The problem is that I’m not a secretary. I never wanted to be a secretary.
I always wanted to make stuff.
As a television producer I enjoyed making something out of nothing. First there wasn’t a show, then I was given an assignment, and 30-60 days later there was a show. To the viewer, the show appears as if by magic. Behind the scenes, it was 30-60 days of long days and nights and dreaming in Avid timelines. I loved the research, the creativity, and the execution. It required all of the skills that a good secretary needs, and more.
Reflecting on my professional life, I see that the easy path would have been to be a really good secretary, or assistant, or whatever you want to call that job. Some companies and industries pay those people a nice fortune for that kind of work. But no, I work in a creative industry, where judgment of your work is entirely subjective.

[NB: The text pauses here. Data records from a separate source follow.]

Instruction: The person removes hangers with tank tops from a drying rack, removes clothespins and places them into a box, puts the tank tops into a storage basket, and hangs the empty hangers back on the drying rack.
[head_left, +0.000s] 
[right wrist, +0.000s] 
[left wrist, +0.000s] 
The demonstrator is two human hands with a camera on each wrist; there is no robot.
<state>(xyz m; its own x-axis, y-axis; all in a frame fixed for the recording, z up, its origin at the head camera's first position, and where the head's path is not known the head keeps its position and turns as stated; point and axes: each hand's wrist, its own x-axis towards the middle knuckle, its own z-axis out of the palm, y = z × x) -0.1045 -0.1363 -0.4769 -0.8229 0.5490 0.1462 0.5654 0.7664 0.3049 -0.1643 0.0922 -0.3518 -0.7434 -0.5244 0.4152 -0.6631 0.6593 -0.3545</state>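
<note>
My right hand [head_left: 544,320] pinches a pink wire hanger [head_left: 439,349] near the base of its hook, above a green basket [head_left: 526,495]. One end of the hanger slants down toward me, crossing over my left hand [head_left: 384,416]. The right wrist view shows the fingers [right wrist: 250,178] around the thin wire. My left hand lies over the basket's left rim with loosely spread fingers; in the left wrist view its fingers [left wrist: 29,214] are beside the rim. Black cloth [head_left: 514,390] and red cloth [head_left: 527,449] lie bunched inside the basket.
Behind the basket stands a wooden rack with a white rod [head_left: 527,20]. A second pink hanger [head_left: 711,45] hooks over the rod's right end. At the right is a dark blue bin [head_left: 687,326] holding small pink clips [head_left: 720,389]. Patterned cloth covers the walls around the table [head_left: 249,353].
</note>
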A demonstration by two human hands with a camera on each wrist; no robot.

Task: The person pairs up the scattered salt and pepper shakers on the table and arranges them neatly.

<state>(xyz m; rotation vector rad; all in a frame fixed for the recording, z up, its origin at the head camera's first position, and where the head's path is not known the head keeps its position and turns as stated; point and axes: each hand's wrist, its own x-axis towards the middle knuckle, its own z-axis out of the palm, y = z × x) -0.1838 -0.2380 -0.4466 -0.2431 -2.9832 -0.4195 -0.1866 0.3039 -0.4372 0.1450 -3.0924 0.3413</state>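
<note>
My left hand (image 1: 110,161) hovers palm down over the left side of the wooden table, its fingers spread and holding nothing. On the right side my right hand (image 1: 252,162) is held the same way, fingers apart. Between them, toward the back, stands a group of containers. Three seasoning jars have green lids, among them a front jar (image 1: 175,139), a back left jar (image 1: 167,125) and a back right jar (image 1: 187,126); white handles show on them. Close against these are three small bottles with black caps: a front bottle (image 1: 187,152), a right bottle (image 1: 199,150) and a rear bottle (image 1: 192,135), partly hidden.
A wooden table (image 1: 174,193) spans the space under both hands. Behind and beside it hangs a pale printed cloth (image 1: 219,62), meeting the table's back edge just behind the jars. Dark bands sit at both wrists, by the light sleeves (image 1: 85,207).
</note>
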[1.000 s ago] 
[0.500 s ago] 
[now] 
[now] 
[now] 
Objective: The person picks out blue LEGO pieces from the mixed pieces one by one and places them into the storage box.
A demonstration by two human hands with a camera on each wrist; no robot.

But it’s on the internet, where that subjectivity is measured in hits and unique visits, my work must compete with Everything Else for eyeballs and readers and dollars.
I’ve been learning a lot over the past six months about rejection, and how one’s path is shaped by one’s own reaction to it. As I pour my heart into writing for the sake of writing and then trying to sell my work, I find I have different levels of caring about each pursuit, and thus different ways of coping when my work is not appreciated.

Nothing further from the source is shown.